Agent

The Agent is the component responsible for processing observations from an Environment and deciding on the next actions to take to achieve the Task goal.

Overview

Agents interact with environments through a defined loop (explained in Environment Concepts): receive an observation, predict an action, execute the action, repeat. The SDK provides a base Agent class and specific implementations (ClaudeAgent, OperatorAgent).

Base Agent Class (hud.agent.Agent)

The abstract base class hud.agent.Agent defines the core structure and prediction pipeline.

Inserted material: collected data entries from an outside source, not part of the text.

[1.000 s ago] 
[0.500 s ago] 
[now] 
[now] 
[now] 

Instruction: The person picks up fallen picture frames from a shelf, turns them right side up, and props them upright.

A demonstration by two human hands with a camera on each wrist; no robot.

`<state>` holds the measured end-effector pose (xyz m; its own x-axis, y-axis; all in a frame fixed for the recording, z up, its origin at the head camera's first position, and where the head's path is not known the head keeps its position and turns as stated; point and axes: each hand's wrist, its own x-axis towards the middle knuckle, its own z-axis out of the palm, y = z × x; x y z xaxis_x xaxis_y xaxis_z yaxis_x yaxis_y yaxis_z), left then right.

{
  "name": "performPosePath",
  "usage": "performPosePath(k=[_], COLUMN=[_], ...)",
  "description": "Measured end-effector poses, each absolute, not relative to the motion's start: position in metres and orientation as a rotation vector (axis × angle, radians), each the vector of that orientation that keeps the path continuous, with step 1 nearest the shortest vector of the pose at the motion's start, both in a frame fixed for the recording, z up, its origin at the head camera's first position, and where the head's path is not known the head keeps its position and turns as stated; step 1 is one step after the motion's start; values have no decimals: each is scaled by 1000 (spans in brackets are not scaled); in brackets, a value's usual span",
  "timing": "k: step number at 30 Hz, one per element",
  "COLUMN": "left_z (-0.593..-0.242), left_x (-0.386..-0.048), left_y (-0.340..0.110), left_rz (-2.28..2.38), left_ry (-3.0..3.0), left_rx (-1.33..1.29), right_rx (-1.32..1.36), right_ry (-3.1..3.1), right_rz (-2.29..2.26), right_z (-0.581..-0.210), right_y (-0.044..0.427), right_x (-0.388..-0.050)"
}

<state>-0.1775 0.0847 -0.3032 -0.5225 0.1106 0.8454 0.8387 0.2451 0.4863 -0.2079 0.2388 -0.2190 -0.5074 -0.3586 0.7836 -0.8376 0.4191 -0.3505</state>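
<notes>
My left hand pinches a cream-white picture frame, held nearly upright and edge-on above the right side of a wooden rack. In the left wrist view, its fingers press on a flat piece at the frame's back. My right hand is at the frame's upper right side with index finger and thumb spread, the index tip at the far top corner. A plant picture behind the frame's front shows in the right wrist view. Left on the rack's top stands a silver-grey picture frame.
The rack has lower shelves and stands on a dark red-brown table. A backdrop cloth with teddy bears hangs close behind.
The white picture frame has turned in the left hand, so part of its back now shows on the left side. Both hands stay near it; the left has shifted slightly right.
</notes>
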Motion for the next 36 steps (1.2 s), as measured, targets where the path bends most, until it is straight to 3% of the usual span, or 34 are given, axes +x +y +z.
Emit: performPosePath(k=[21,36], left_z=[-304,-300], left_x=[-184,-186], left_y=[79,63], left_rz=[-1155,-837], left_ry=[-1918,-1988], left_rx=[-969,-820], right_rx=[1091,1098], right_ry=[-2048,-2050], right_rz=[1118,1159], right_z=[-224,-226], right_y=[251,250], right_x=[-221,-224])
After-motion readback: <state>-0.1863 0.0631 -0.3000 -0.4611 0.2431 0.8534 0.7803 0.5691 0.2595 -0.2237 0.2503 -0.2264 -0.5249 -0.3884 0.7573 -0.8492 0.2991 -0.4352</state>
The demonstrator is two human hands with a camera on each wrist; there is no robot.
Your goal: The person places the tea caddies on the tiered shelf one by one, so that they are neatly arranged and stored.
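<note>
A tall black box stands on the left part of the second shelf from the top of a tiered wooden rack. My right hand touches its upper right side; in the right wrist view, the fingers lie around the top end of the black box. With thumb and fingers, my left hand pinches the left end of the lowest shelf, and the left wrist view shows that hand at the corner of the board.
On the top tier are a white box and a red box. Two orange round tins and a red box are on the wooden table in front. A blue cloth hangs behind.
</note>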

Three-Stage Prediction (predict method)

The main method agent.predict(observation) orchestrates three stages:

  1. preprocess(observation): (Handled internally if an Adapter is provided) Prepares the raw Observation, typically using adapter.rescale() to adjust the screenshot for the model.
  2. fetch_response(processed_observation): (Implemented by subclasses like ClaudeAgent, OperatorAgent) Sends the observation to the underlying AI model (Claude, OpenAI) and returns the model’s raw suggested actions and a done flag.
  3. postprocess(raw_actions): (Handled internally if an Adapter is provided) Converts raw actions from fetch_response into the standardized CLA format using adapter.adapt_list(), including coordinate rescaling.

If an adapter is provided to the agent, predict automatically handles stages 1 and 3. If no adapter is provided, predict returns the raw actions from stage 2.

Initialization

While the base class can accept a client and Adapter, the built-in agents handle client creation automatically using API keys from hud.settings.

Built-in Agents

  • hud.agent.ClaudeAgent: Uses Anthropic Claude models (Computer Use API). Requires ANTHROPIC_API_KEY in settings. Optionally takes a ClaudeAdapter.
  • hud.agent.OperatorAgent: Uses OpenAI models (Computer Use Preview API). Requires OPENAI_API_KEY in settings. Requires environment type (‘browser’, ‘windows’, etc.) on initialization. Optionally takes an OperatorAdapter.

Creating Built-in Agents

Initialization is simple thanks to automatic client creation:

from hud.agent import ClaudeAgent, OperatorAgent
# Adapters are optional, defaults are used if not provided
# from hud.adapters.claude import ClaudeAdapter
# from hud.adapters.operator import OperatorAdapter

# Uses ANTHROPIC_API_KEY from settings
claude_agent = ClaudeAgent()

# Uses OPENAI_API_KEY from settings
operator_agent = OperatorAgent(environment="browser")

Custom Agents

Inherit from hud.agent.Agent and implement fetch_response to integrate your own model or logic.

  • Environment: Provides Observation to the Agent, executes its CLA actions.
  • Adapter: Used by the Agent for preprocessing/postprocessing.
  • Task: Defines the goal the Agent is trying to achieve.